■ Exercise objective:
Return, exactly and in full, the lines of the records below starting at the one with "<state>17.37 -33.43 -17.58" and ending at the one with "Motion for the", and no other lines.

(Collected data)
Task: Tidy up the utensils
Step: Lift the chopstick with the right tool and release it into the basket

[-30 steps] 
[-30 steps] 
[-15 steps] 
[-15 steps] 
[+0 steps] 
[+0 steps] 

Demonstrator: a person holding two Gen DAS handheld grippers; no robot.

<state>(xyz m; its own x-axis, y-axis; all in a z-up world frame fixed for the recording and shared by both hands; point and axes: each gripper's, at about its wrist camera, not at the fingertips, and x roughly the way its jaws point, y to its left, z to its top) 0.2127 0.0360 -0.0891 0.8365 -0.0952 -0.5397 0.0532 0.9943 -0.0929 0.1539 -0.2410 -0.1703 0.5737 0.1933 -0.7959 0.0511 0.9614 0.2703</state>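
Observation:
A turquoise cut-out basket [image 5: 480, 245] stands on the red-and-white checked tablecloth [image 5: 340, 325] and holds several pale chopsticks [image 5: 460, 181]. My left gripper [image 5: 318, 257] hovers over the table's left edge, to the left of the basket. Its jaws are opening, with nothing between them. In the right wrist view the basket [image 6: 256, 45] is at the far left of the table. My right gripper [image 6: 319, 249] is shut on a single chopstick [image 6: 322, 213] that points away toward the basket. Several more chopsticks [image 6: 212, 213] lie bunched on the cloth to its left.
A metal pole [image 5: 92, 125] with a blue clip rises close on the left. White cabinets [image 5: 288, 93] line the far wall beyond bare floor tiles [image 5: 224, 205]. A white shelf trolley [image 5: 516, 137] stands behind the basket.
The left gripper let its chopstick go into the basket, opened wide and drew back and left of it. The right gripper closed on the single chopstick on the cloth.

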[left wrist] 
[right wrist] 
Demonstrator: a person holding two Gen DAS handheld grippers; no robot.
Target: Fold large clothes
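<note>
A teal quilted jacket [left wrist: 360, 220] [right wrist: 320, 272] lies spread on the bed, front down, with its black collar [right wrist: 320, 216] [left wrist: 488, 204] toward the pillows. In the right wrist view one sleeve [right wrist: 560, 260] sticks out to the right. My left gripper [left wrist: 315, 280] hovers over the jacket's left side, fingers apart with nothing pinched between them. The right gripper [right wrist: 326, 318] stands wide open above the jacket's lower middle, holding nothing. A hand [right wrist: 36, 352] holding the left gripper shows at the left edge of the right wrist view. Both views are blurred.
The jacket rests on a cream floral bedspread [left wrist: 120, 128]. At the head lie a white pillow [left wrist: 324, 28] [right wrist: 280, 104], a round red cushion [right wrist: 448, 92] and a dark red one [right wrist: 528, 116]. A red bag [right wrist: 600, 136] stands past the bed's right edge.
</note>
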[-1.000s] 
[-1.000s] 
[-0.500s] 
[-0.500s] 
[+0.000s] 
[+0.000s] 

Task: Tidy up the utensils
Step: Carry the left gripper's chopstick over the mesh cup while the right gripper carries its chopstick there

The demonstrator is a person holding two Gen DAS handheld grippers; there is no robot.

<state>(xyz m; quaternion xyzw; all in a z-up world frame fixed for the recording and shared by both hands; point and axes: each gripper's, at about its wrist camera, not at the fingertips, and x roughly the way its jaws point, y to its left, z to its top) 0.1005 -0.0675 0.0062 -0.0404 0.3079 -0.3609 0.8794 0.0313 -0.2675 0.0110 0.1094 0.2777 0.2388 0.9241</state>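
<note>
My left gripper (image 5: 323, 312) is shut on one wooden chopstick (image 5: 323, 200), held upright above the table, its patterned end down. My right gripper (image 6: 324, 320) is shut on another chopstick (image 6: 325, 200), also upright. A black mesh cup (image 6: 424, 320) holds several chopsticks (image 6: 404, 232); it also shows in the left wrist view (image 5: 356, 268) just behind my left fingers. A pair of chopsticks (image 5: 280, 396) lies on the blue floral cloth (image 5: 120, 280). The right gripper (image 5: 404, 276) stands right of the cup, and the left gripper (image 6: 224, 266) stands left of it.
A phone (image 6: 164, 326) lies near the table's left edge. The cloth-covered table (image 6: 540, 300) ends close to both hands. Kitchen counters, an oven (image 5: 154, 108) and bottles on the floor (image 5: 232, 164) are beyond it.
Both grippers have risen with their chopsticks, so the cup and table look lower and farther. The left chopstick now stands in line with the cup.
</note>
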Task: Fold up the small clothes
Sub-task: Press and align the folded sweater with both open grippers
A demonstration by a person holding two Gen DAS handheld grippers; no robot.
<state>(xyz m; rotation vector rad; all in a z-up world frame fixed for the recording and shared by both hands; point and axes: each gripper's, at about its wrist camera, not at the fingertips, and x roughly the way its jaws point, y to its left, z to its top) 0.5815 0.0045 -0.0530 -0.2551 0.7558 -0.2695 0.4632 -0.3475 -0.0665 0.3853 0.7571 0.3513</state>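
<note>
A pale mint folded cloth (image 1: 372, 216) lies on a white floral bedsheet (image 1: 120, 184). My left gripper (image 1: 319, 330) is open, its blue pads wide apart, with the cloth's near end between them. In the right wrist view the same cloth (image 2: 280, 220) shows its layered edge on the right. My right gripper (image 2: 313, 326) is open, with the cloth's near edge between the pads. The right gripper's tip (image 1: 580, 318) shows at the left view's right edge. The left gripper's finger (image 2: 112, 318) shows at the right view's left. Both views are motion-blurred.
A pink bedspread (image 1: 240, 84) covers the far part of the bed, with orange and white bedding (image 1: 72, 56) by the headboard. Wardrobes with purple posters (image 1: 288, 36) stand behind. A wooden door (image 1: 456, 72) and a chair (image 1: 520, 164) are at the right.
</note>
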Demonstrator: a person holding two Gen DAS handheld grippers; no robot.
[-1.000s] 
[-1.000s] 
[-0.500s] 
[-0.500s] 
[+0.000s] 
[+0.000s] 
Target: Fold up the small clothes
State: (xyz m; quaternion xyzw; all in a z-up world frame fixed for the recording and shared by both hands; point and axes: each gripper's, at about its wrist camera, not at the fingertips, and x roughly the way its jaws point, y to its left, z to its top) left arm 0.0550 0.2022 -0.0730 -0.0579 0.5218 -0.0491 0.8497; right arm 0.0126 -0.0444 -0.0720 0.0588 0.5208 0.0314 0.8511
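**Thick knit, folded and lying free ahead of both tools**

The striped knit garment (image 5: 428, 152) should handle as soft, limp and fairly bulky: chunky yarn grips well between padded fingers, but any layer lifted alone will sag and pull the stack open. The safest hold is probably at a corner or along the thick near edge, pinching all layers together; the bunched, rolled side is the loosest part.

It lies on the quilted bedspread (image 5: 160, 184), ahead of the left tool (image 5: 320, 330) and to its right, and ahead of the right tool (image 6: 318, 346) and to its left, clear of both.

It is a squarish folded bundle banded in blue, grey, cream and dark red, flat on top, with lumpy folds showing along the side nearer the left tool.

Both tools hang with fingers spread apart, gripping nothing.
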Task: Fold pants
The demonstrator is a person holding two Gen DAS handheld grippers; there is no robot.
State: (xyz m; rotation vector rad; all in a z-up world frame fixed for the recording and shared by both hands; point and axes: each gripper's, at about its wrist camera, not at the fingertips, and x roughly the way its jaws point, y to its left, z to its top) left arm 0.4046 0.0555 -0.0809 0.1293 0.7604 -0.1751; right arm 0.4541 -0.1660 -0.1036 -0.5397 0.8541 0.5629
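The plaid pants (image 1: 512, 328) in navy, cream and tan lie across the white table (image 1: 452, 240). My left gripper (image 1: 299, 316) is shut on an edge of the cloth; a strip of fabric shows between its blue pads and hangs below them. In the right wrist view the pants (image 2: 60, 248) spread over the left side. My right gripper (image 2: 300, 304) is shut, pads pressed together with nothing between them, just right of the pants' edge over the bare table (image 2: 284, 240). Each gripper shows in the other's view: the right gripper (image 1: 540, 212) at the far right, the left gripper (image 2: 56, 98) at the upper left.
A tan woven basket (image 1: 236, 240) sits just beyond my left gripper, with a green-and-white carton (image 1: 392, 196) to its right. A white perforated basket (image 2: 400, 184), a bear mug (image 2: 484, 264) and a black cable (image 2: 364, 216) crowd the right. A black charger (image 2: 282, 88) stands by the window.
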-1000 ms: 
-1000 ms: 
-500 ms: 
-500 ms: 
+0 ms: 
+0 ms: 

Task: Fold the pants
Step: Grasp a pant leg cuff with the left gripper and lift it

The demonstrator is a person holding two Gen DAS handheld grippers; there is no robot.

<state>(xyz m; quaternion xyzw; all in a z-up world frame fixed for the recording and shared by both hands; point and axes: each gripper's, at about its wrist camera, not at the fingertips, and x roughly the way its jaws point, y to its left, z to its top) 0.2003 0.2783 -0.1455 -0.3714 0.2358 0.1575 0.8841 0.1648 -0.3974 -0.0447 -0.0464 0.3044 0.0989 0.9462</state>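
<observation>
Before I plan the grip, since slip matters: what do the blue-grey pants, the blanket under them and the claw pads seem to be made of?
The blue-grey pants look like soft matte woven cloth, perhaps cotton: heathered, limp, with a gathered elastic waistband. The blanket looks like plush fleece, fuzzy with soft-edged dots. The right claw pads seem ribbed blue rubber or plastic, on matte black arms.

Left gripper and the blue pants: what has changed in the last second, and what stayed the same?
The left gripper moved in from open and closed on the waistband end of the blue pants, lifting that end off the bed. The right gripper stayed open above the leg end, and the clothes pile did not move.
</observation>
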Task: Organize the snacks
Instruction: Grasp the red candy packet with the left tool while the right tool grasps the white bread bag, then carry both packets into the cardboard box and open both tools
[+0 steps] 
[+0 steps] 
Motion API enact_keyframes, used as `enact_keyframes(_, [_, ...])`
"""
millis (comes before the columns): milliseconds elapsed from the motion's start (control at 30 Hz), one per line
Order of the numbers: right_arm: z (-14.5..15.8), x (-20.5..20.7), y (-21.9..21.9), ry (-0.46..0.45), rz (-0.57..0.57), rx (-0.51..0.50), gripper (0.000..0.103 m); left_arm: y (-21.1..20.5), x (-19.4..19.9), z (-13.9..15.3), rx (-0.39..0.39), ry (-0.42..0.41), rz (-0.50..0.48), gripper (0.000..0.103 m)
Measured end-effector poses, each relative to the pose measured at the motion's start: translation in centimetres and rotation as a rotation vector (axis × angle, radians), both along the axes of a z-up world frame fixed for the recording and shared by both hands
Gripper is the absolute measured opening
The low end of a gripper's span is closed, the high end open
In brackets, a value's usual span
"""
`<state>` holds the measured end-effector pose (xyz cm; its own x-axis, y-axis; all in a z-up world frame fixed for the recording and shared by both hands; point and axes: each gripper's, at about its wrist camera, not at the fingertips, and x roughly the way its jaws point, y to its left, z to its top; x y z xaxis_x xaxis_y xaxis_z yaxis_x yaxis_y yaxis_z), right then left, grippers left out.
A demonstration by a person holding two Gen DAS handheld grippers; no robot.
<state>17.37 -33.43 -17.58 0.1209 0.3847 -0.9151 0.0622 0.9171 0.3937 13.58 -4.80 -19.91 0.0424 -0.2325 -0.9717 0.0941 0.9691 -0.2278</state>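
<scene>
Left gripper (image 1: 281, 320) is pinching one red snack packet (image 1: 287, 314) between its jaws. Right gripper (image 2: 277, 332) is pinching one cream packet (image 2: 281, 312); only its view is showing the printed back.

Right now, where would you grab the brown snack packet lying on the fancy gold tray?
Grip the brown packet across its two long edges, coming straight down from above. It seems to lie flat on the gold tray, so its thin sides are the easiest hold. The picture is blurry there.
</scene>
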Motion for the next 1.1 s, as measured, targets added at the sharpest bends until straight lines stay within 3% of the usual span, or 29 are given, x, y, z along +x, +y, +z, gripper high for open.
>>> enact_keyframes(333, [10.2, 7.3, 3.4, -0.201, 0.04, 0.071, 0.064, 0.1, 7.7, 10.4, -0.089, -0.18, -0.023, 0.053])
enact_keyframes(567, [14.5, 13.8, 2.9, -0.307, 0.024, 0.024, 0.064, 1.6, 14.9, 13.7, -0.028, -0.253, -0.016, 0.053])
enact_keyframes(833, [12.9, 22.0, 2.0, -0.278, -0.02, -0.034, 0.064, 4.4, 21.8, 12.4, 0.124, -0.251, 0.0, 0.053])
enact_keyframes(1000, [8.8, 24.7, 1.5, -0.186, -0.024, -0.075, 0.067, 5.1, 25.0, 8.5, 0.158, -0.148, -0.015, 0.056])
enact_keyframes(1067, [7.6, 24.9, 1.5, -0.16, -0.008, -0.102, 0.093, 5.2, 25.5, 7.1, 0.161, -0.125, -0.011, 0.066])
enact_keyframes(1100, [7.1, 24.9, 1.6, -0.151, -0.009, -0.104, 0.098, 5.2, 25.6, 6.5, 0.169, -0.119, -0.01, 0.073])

■ Solution for this task:
<state>17.37 -33.43 -17.58 0.1209 0.3847 -0.9151 0.0622 0.9171 0.3937 13.58 -4.80 -19.91 0.0424 -0.2325 -0.9717 0.0941 0.9691 -0.2278</state>
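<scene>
Left gripper (image 1: 281, 320) is pinching one red snack packet (image 1: 287, 314) between its jaws. Right gripper (image 2: 277, 332) is pinching one cream packet (image 2: 281, 312); only its view is showing the printed back.

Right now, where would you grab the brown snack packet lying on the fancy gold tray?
Grip the brown packet across its two long edges, coming straight down from above. It seems to lie flat on the gold tray, so its thin sides are the easiest hold. The picture is blurry there.
</scene>
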Motion for the next 1.1 s, as measured, targets added at the sharpest bends until straight lines stay within 3% of the usual span, or 29 are given, x, y, z along +x, +y, +z, gripper high for open.

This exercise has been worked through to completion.